● What to do
Go through the listing that follows and write it out exactly. Drop the pictures.

● Data shown

• • • • •

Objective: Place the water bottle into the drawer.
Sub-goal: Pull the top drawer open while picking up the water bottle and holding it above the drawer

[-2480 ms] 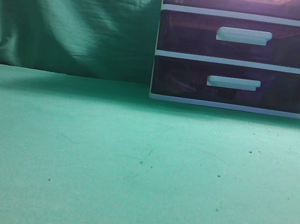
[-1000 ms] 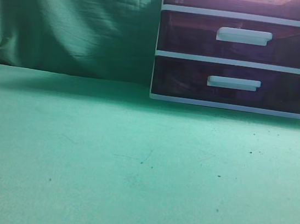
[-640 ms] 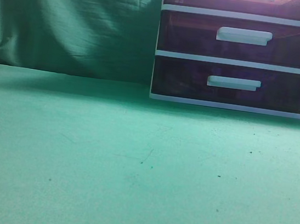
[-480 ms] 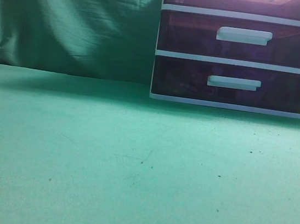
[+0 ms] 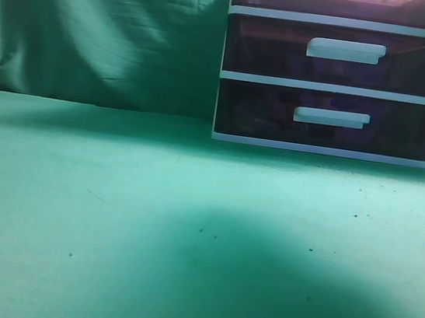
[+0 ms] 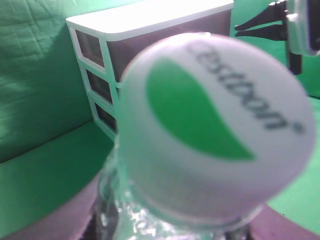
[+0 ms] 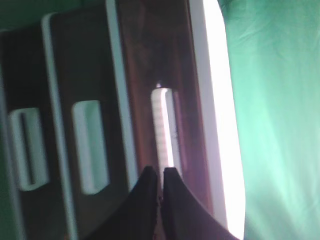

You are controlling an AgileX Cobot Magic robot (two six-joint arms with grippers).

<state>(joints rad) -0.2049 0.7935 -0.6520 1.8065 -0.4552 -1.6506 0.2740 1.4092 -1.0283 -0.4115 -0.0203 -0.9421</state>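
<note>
The water bottle (image 6: 210, 125) fills the left wrist view: a white cap with a green leaf logo on a clear neck. My left gripper holds it from below; its jaws are hidden behind the bottle. The drawer (image 7: 145, 100) is the reddish-brown top tier with a white bar handle (image 7: 163, 125); its lower part shows at the top of the exterior view (image 5: 346, 4). It looks closed. My right gripper (image 7: 160, 172) has its black fingers shut, with the tips at the near end of the handle. It also shows in the left wrist view (image 6: 250, 30).
The white-framed drawer unit (image 5: 333, 88) stands at the back right of the green table, with two darker drawers (image 5: 331, 120) below the top one. A green cloth (image 5: 97, 26) hangs behind. A broad shadow lies on the table's front middle (image 5: 258, 290).
A broad dark shadow has appeared on the table's front middle in the exterior view. The drawer unit has not moved.
</note>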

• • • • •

● Result of the task
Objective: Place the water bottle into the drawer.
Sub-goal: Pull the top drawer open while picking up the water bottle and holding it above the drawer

[-2480 ms] 
[-1000 ms] 
[-640 ms] 
[-480 ms] 
[+0 ms] 
[+0 ms] 
[+0 ms] 

You are controlling an AgileX Cobot Magic robot (two six-joint arms with grippers).

<state>(joints rad) -0.2049 0.7935 -0.6520 1.8065 -0.4552 -1.6506 0.2740 1.4092 -1.0283 -0.4115 -0.0203 -0.9421</state>
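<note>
The water bottle (image 6: 210, 125) fills the left wrist view: a white cap with a green leaf logo on a clear neck. My left gripper holds it from below; its jaws are hidden behind the bottle. The drawer (image 7: 145, 100) is the reddish-brown top tier with a white bar handle (image 7: 163, 125); its lower part shows at the top of the exterior view (image 5: 346, 4). It looks closed. My right gripper (image 7: 160, 172) has its black fingers shut, with the tips at the near end of the handle. It also shows in the left wrist view (image 6: 250, 30).
The white-framed drawer unit (image 5: 333, 88) stands at the back right of the green table, with two darker drawers (image 5: 331, 120) below the top one. A green cloth (image 5: 97, 26) hangs behind. A broad shadow lies on the table's front middle (image 5: 258, 290).
A broad dark shadow has appeared on the table's front middle in the exterior view. The drawer unit has not moved.
</note>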

No more work is required for the exercise.